Content starts

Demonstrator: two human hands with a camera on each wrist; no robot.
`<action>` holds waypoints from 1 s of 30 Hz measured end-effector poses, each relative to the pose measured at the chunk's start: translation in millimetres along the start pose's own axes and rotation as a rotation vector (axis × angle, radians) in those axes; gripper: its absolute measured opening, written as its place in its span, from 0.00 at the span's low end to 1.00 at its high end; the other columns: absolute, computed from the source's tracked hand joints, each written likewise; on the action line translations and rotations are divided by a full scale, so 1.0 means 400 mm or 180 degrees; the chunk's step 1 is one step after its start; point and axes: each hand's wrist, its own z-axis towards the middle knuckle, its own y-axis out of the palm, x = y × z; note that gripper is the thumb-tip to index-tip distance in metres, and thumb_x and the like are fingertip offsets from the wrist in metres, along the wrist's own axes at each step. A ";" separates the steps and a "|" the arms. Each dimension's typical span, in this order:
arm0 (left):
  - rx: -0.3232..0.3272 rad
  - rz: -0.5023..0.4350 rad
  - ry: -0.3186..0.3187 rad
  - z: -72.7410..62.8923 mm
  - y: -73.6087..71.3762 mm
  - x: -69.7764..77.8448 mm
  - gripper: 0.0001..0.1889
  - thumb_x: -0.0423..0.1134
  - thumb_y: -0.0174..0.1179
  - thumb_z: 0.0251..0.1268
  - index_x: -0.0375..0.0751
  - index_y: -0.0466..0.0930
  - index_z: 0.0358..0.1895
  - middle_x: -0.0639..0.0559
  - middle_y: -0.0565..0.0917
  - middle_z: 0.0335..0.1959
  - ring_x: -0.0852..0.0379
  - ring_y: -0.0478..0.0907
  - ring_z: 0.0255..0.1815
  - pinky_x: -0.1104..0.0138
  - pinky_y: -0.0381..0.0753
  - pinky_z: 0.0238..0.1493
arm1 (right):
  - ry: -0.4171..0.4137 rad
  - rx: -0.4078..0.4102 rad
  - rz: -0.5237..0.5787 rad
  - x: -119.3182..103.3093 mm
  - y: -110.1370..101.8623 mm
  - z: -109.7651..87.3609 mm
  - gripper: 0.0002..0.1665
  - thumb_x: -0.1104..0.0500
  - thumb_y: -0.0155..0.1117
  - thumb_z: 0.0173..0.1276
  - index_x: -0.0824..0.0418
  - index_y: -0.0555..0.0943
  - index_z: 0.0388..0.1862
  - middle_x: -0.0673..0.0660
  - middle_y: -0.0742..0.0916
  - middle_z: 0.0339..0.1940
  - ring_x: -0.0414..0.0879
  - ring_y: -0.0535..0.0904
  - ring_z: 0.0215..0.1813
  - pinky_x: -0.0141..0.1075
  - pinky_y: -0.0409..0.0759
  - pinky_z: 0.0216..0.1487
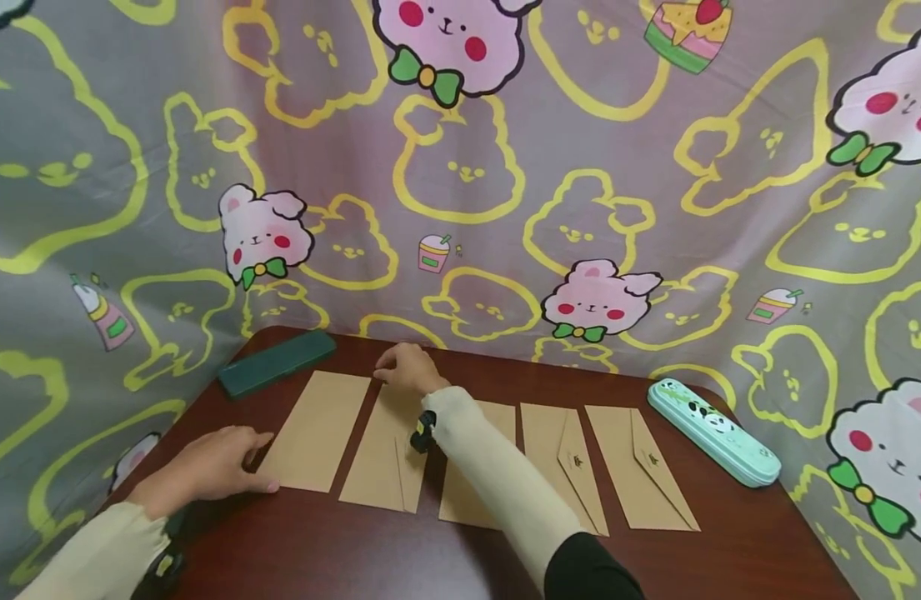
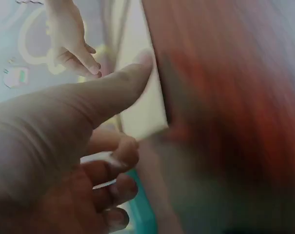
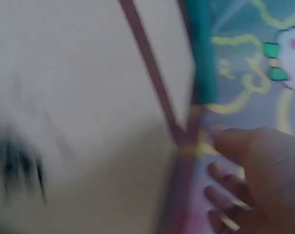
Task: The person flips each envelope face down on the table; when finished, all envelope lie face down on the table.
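Note:
Five brown paper envelopes lie side by side in a row. My left hand (image 1: 212, 467) is at the near left edge of the leftmost envelope (image 1: 317, 433), which shows a plain face. In the left wrist view its thumb lies at the edge of that envelope (image 2: 140, 109), fingers loosely bent. My right hand (image 1: 411, 368) is over the far end of the second envelope (image 1: 373, 467); in the right wrist view its fingers are relaxed beside the blurred envelope (image 3: 88, 97), apparently holding nothing. My right forearm partly hides the third envelope (image 1: 463, 492).
The fourth envelope (image 1: 544, 433) and fifth envelope (image 1: 625, 475) show pointed flaps with small dark emblems. A dark green case (image 1: 276, 364) lies at the back left, a mint panda pencil case (image 1: 711, 429) at the right. A patterned curtain (image 1: 460, 192) hangs behind the brown table (image 1: 340, 558).

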 end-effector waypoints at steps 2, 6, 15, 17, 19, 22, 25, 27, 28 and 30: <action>0.0257 0.0162 0.0203 -0.002 0.001 0.038 0.44 0.62 0.77 0.49 0.33 0.80 0.64 0.52 0.83 0.38 0.55 0.76 0.37 0.61 0.73 0.34 | 0.0007 -0.0093 -0.0029 0.021 -0.057 -0.031 0.14 0.49 0.68 0.73 0.53 0.90 0.52 0.50 0.92 0.52 0.47 0.87 0.53 0.42 0.83 0.57; 0.0437 0.0157 0.0575 0.010 0.017 0.143 0.40 0.62 0.76 0.51 0.39 0.82 0.63 0.44 0.85 0.56 0.42 0.81 0.56 0.46 0.79 0.53 | 0.0174 -0.0413 -0.0282 0.064 -0.153 -0.102 0.19 0.48 0.71 0.70 0.56 0.89 0.54 0.53 0.91 0.54 0.51 0.86 0.57 0.47 0.83 0.61; -0.0175 -0.0182 0.0918 0.085 0.076 0.272 0.48 0.58 0.81 0.45 0.31 0.76 0.68 0.25 0.73 0.70 0.27 0.69 0.72 0.37 0.68 0.70 | 0.0473 -0.0578 -0.0420 0.113 -0.128 -0.161 0.26 0.47 0.77 0.64 0.57 0.86 0.58 0.56 0.86 0.62 0.54 0.82 0.64 0.49 0.82 0.61; -0.0222 -0.0250 0.0916 0.100 0.090 0.281 0.48 0.56 0.81 0.46 0.27 0.76 0.67 0.24 0.72 0.70 0.26 0.69 0.72 0.38 0.68 0.71 | 0.0521 -0.0537 -0.0455 0.116 -0.109 -0.163 0.23 0.48 0.77 0.64 0.56 0.88 0.54 0.54 0.87 0.60 0.54 0.82 0.62 0.47 0.83 0.58; -0.0223 -0.0267 0.0881 0.109 0.099 0.289 0.47 0.55 0.80 0.47 0.25 0.77 0.65 0.23 0.72 0.70 0.27 0.70 0.71 0.40 0.69 0.71 | 0.0549 -0.0473 -0.0453 0.118 -0.097 -0.162 0.18 0.48 0.78 0.64 0.55 0.89 0.49 0.53 0.88 0.57 0.52 0.83 0.58 0.46 0.84 0.55; -0.0215 -0.0253 0.0834 0.120 0.105 0.299 0.45 0.55 0.80 0.48 0.24 0.78 0.63 0.24 0.74 0.69 0.27 0.71 0.70 0.41 0.69 0.71 | 0.0529 -0.0458 -0.0282 0.116 -0.095 -0.160 0.13 0.51 0.77 0.65 0.56 0.90 0.43 0.52 0.89 0.53 0.50 0.84 0.54 0.44 0.84 0.54; -0.0230 -0.0202 0.0876 0.125 0.105 0.310 0.43 0.53 0.80 0.49 0.23 0.79 0.62 0.24 0.74 0.68 0.26 0.71 0.70 0.40 0.69 0.71 | 0.0468 -0.0470 -0.0206 0.121 -0.096 -0.155 0.08 0.53 0.73 0.68 0.56 0.89 0.41 0.49 0.89 0.50 0.43 0.84 0.46 0.38 0.83 0.48; -0.0247 -0.0180 0.0912 0.129 0.104 0.317 0.42 0.53 0.80 0.49 0.23 0.79 0.61 0.24 0.75 0.68 0.27 0.72 0.69 0.40 0.70 0.70 | 0.0484 -0.0528 -0.0196 0.127 -0.095 -0.148 0.08 0.57 0.69 0.70 0.56 0.85 0.29 0.47 0.85 0.34 0.39 0.76 0.32 0.34 0.76 0.35; -0.0261 -0.0190 0.0914 0.131 0.104 0.320 0.42 0.53 0.80 0.48 0.23 0.80 0.61 0.24 0.75 0.68 0.26 0.72 0.69 0.40 0.69 0.70 | 0.0502 -0.0544 -0.0222 0.131 -0.095 -0.144 0.13 0.59 0.66 0.70 0.55 0.81 0.23 0.46 0.81 0.27 0.38 0.69 0.26 0.32 0.69 0.29; -0.0286 -0.0200 0.0906 0.135 0.103 0.327 0.42 0.52 0.80 0.48 0.24 0.80 0.61 0.25 0.75 0.68 0.25 0.71 0.70 0.39 0.68 0.71 | 0.0568 -0.0630 -0.0241 0.139 -0.097 -0.136 0.23 0.63 0.61 0.70 0.54 0.70 0.13 0.45 0.68 0.17 0.39 0.55 0.20 0.33 0.57 0.24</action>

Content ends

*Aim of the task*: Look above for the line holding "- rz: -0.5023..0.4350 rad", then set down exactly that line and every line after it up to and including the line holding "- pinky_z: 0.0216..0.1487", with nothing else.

*Answer below*:
  - rz: -0.5023..0.4350 rad
  - ry: -0.3186..0.3187 rad
  - z: -72.7410..62.8923 mm
  - y: -73.6087..71.3762 mm
  - x: -69.7764..77.8448 mm
  - gripper: 0.0001..0.1889
  - thumb_x: -0.0423..0.1134
  - thumb_y: -0.0174..0.1179
  - thumb_z: 0.0251..0.1268
  - index_x: -0.0375..0.0751
  - index_y: -0.0466..0.0930
  - index_z: 0.0358..0.1895
  - middle_x: -0.0639..0.0559
  - middle_y: -0.0565..0.0917
  - middle_z: 0.0335..0.1959
  - ring_x: -0.0852..0.0379
  - ring_y: -0.0478..0.0907
  - ring_z: 0.0255..0.1815
  - pinky_x: -0.1104..0.0138
  - pinky_y: -0.0381..0.0753
  - pinky_z: 0.0238..0.1493
arm1 (right):
  - ry: -0.4171..0.4137 rad
  - rx: -0.4078..0.4102 rad
  - rz: -0.5237..0.5787 rad
  - x: -119.3182..103.3093 mm
  - y: -110.1370..101.8623 mm
  - z: -109.7651..87.3609 mm
  - gripper: 0.0002..0.1665
  - thumb_x: -0.1104..0.0500
  - thumb_y: -0.0155..0.1117
  - thumb_z: 0.0173..0.1276
  - index_x: -0.0824..0.0418
  - index_y: -0.0555..0.0943
  - index_z: 0.0388..0.1862
  - middle_x: -0.0673..0.0660
  - middle_y: -0.0742..0.0916
  - middle_z: 0.0339..0.1940
  - ring_x: -0.0414..0.0879
  - ring_y: -0.0535..0.0904
  - ring_z: 0.0215..0.1813
  - pinky_x: -0.0141..0.1075
  - pinky_y: -0.0409..0.0759
  - pinky_z: 0.0216..0.1487

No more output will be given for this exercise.